Caitlin has baked with Philly Bread for a year and is production manager for the bakery. Before becoming a successful baker, she earned a Ph.D. in biology from the University of Chicago. Beyond her love of baking, Caitlin brings rigorous study, healthy skepticism, and high standards to her work as both a baker and a teacher. 

 

  Teaching Philosophy

You only learn how to bake by, well, baking. Every class you will be handling dough. What’s more, you will all have the chance to bring home dough at the end of each class to bake at home. The upshot: in five weeks, you will have your hands on the dough a lot.

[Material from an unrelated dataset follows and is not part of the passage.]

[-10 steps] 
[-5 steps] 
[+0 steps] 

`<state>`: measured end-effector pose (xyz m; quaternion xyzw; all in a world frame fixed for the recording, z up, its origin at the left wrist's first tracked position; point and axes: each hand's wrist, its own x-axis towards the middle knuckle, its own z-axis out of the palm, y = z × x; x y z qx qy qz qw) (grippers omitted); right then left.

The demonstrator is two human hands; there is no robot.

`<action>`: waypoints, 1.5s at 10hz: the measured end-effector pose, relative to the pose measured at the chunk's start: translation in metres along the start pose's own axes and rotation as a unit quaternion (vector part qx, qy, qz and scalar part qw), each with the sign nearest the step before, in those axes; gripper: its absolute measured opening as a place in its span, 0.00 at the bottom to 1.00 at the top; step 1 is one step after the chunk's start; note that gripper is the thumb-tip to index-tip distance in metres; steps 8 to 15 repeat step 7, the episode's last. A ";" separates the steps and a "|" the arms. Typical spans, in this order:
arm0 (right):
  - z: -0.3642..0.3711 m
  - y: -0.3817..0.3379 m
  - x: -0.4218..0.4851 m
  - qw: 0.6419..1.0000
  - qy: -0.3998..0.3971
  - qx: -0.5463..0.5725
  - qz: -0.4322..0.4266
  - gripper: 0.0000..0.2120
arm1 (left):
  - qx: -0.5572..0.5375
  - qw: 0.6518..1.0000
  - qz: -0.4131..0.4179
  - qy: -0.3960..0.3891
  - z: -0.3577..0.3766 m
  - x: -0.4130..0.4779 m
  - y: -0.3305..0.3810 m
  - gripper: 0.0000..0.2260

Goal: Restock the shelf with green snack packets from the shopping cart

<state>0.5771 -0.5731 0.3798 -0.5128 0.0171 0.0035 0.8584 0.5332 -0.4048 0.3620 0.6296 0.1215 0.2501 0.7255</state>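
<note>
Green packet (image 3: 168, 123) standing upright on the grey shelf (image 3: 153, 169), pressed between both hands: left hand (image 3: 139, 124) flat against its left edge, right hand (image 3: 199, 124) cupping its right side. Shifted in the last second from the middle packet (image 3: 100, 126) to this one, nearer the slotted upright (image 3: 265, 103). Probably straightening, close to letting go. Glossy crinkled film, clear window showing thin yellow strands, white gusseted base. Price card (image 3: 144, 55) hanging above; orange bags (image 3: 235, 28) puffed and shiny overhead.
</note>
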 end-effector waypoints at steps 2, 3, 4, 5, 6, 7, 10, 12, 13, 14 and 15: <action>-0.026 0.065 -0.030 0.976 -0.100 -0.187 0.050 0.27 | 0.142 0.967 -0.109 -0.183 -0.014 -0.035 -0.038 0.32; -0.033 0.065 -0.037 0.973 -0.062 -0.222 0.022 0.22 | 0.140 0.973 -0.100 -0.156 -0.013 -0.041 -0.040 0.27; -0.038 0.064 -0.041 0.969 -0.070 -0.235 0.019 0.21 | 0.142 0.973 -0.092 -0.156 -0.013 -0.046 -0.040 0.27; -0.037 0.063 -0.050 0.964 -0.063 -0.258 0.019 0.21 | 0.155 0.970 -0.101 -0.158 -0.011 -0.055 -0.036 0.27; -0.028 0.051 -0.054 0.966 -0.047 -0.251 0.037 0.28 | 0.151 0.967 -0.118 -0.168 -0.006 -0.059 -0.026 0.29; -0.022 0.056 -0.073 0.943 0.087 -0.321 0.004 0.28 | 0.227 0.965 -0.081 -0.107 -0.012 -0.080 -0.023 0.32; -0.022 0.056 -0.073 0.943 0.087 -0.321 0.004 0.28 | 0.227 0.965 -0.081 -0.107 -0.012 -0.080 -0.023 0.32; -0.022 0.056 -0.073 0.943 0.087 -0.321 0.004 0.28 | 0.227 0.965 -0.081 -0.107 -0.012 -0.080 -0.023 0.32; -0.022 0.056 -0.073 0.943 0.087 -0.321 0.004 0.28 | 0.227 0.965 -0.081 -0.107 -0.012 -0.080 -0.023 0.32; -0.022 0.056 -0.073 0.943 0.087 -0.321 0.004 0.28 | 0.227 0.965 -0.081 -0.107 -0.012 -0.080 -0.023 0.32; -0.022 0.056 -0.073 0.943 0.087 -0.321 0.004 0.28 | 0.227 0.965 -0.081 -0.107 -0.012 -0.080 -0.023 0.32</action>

You also learn how to bake by understanding why and how bread works. We will spend each class focused on one or two scientific concepts that help us understand what we are doing at an intellectual level, as well as the physical level. This deeper understanding is often missing from our casual google searches or our mother’s old bread books. Lastly, this class is small: 15 students. We keep it small so we are available to watch each of you work, offer suggestions, and to answer questions. Feedback is essential to fast learning.

 

Recommended Reading

We don’t require any outside reading for this course. You have busy lives and we don’t want you to be worried about getting your homework in. Of course, if you’re excited and you love to read we do have some recommendations. It's a struggle to pick just a few, but Peter Reinhart’s book The Bread Baker’s Apprentice will fit well with this course. It focuses on bringing professional baking techniques into the home. Daniel Wing and Alan Scott’s Bread Builders is very close to our hearts. Half of their book focuses on the science and the method of sourdough, and the other half is devoted to building masonry bread ovens. We will bring both books to classes, so you can peruse them at your will. There are many other classics out there; these are just two that were great influences.

Recommended Tools

We will discuss tools in more detail as we go through the class. The only equipment that we strongly recommend you purchase is a digital scale. They are very inexpensive online at $10-20 a pop. All professional bakers use weight instead of volume to measure their ingredients; by using a scale, you will have much easier access to the recipes, the language, and the knowledge of professional bakers. You don’t need to buy one before the class, by any means, but you can start thinking about it.

 

Cancellation, Missed Classes, and Refunds

Due to the limited class size once registration closes on May 12 at 11:59 we are unable to offer any refunds. If you know you will miss any classes we recommend you wait until the next Fundamentals of Bread session that will be held from June 28 - July 26.